Media reports are of ‘a management shake-up’ at SMC following a profit warning last month for the architecture and interiors group – owner of high profile architectural practice SMC Alsop, among others – when the group’s share price dropped by almost a third in one day.
Under the shake-up, Sir Rodney Walker becomes executive chairman and erstwhile chief executive Stewart McColl becomes deputy chairman. Walker has curbed McColl’s ambitions to buy in Scandinavia, the Netherlands, Australia and Eastern Europe, aiming instead to achieve greater cost-efficiencies and organic growth in the short term.
You may wonder what relevance the SMC case has to design. Its interests are largely architectural, with bigger projects than is usual in design operating over far greater timescales.

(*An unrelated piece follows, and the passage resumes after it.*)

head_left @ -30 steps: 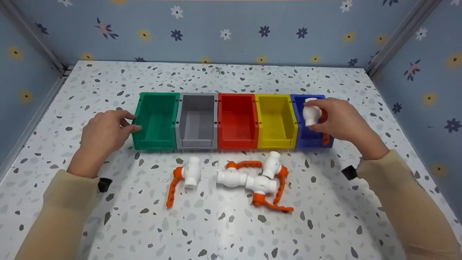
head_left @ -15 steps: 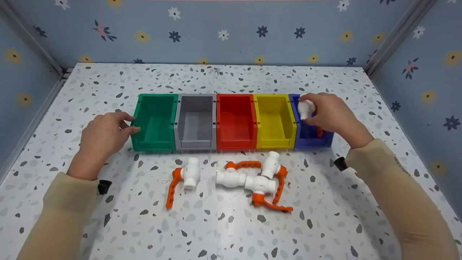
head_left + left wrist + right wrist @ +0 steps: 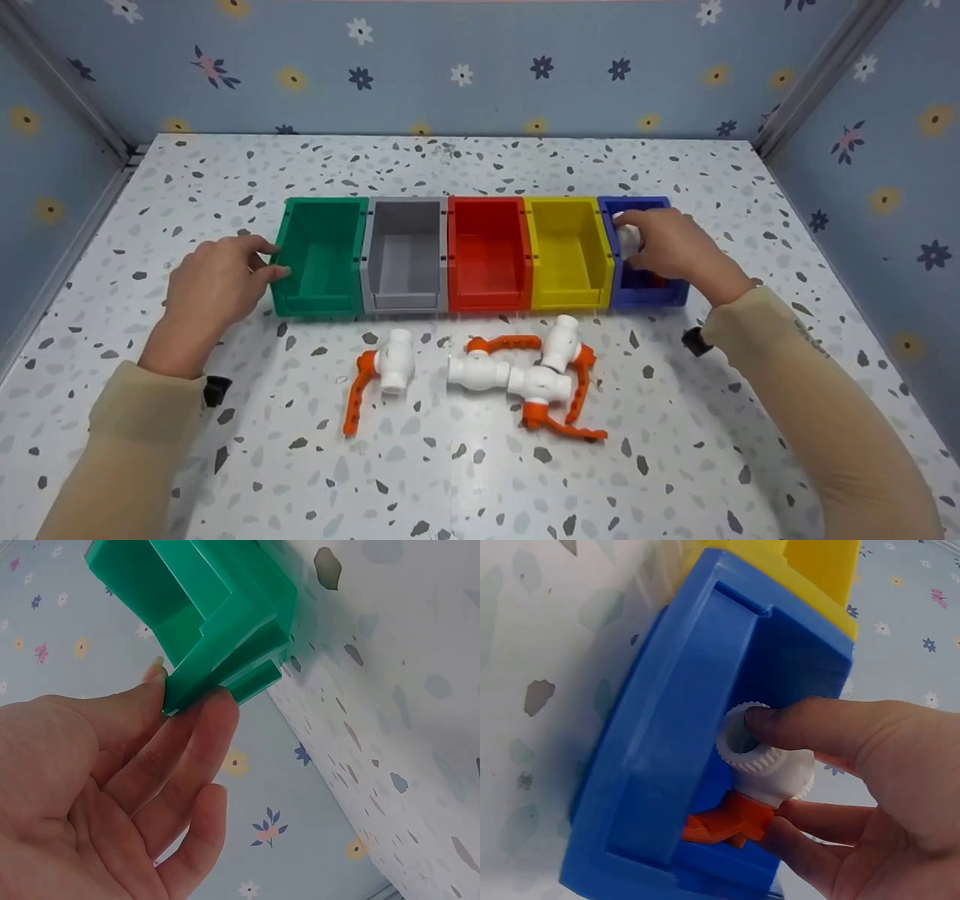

There’s less scope for flexibility there than we are used to in an industry where a handful of smaller job wins can turn a business around in weeks – though not guarantee long-term stability.
But those who go back a bit will know that McColl came from design. He was one of its more colourful characters in the 1980s, ranking alongside Rodney Fitch and David Davies on the interiors front. He distinguished himself in 1988 by selling his then group McColl to WPP for £32.5m, making Martin Sorrell’s marketing services empire the biggest player in UK design.
That deal was quick, reportedly taking five weeks, and buying Alsop showed McColl has not lost the knack of taking fast action. But he has been unable to fire on as many fronts as he hoped.
The lessons are there. Stay ambitious, but don’t overstretch. And remember acquisition can be costly and is always harder to bed in than organic growth.